For better or worse, Python IDEs can not auto-complete dynamically generated methods (see JetBrain's write up on the subject <https://intellij-support.jetbrains.com/hc/en-us/community/posts/115000665110-auto-completion-for-dynamic-module-attributes-in-python>_).

To hack around this problem, a type stub airflow/sdk/definitions/decorators/__init__.pyi is provided to statically declare the type signature of each task decorator. A newly added task decorator should declare its signature stub like this:

.. exampleinclude:: ../../../task-sdk/src/airflow/sdk/definitions/decorators/init.pyi :language: python :start-after: [START decorator_signature] :end-before: [END decorator_signature]

The signature should allow only keyword-only arguments, including one named multiple_outputs that's automatically provided by default.

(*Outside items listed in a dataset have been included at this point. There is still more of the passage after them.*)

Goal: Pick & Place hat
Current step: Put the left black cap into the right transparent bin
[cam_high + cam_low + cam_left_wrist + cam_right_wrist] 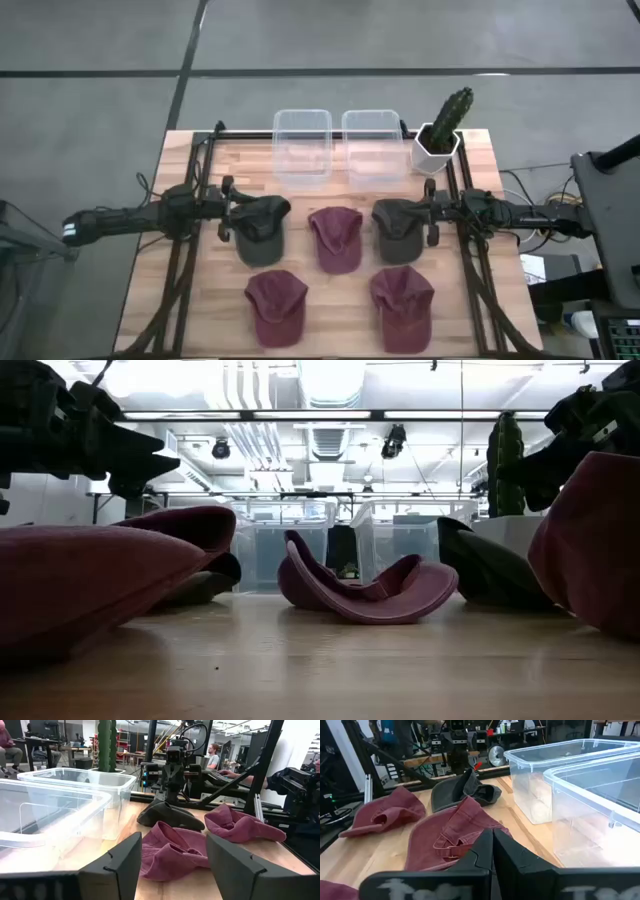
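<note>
Five soft cloth caps lie spread over the pale wooden table [200, 310]: a dark olive cap on the left [262, 232], a maroon cap in the middle of the back row [337, 238], a second dark olive cap on the right [398, 230], and two more maroon caps nearer the front, one left [277, 306] and one right [403, 303]. Behind them stand two clear plastic bins, the left bin [302, 146] and the right bin [371, 146], with a green cactus in a white pot [441, 128] just beside the right bin.

These hats look light and floppy. The crowns are crumpled and folded over, so I would expect them to sag and drape once lifted, with only the brim keeping any stiffness. A pinch on the brim edge or on a raised fold of the crown seems the surest hold; flat cloth would likely slip away.

At the left olive cap sits the left gripper [228, 210], its fingers [115, 865] spread wide with nothing between them. Over the right olive cap's edge sits the right gripper [432, 215], whose fingers [479, 851] are pressed together in its wrist view with no cloth caught in them. Whether either tip touches the fabric I cannot tell.

I can read no brand, label or writing on caps, bins or pot.
</note>
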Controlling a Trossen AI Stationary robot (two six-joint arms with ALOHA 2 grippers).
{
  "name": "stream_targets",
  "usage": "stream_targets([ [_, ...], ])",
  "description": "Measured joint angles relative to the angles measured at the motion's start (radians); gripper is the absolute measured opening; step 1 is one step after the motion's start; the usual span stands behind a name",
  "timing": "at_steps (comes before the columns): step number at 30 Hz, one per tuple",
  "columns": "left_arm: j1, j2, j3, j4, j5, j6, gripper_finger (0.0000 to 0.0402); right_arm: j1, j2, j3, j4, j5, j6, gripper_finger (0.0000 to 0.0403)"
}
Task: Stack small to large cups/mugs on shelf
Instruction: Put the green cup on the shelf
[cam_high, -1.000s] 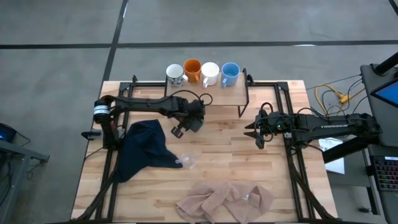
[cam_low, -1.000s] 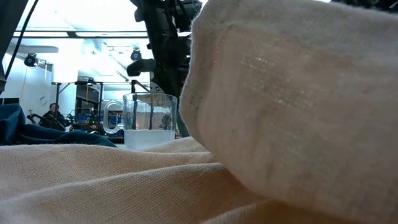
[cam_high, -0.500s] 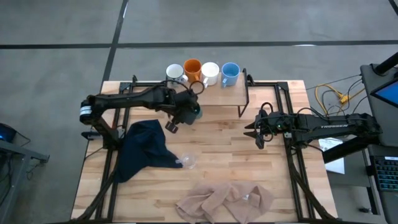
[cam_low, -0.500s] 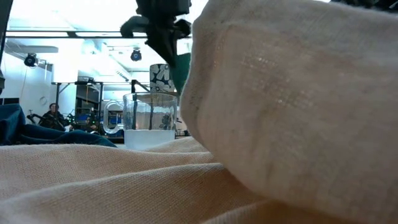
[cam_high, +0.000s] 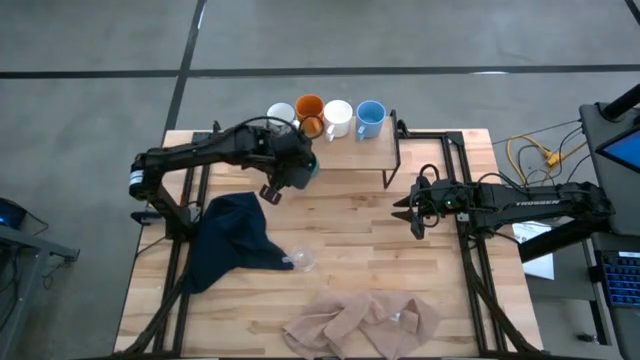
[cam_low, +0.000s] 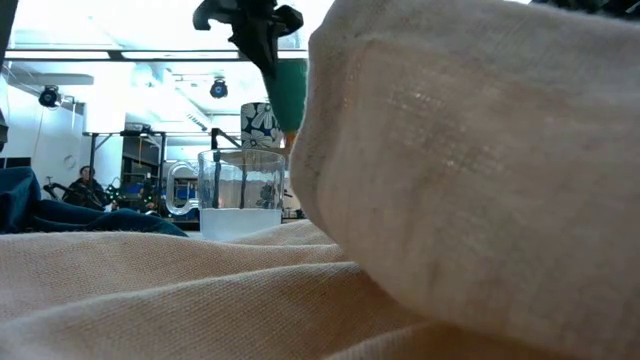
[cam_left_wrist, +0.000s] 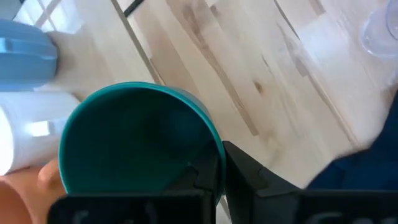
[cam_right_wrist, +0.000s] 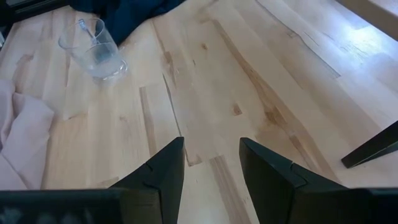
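Dark green mug (cam_high: 308, 170) is held off the tabletop by the left tool (cam_high: 292, 172), which is closed on the mug's rim: one finger inside, one outside, seen clearly in the left wrist view (cam_left_wrist: 134, 146). Mug sits just in front of the shelf (cam_high: 375, 152), at its left end, near the tabletop's far edge. In the low view the mug (cam_low: 290, 92) hangs under the tool (cam_low: 262, 30), above the level of the glass cup.

On the shelf, in a row from left to right: white-with-dark-pattern mug (cam_high: 281, 116), orange mug (cam_high: 309, 108), plain white mug (cam_high: 337, 117), light blue mug (cam_high: 370, 117). Mugs sit close together along the shelf's far edge; near part of the board is bare.

Clear glass cup (cam_high: 305, 260) stands on the tabletop near its middle, touching the hem of the dark blue cloth (cam_high: 230, 240) that lies toward the left edge. Same cup shows upright in the right wrist view (cam_right_wrist: 93, 50) and the low view (cam_low: 240, 192).

Beige cloth (cam_high: 365, 325) is bunched at the near edge, and fills most of the low view.

Right tool (cam_high: 408, 214) waits over the tabletop's right half, fingers apart, holding nothing, well apart from the cups.
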Motion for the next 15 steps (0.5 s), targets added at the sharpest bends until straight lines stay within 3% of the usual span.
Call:
stream_targets([
  [15, 0.022, 0.005, 0.186, -0.210, 0.058, -0.158, 0.0000, 0.000, 0.000, 0.000, 0.002, 0.018, -0.016, 0.0148],
])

All other arguments should be copied directly from the real FooOperator, and we recommend adding a comment to explain what arguments are filled automatically by FooDecoratedOperator and thus not included.

If the new decorator can be used without arguments (e.g. @task.python instead of @task.python()), You should also add an overload that takes a single callable immediately after the "real" definition so mypy can recognize the function as a "bare decorator":

.. exampleinclude:: ../../../task-sdk/src/airflow/sdk/definitions/decorators/init.pyi :language: python :start-after: [START mixin_for_typing] :end-before: [END mixin_for_typing]

Once the change is merged and the next Airflow (minor or patch) release comes out, users will be able to see your decorator in IDE auto-complete. This auto-complete will change based on the version of the provider that the user has installed.

Please note that this step is not required to create a working decorator, but does create a better experience for users of the provider.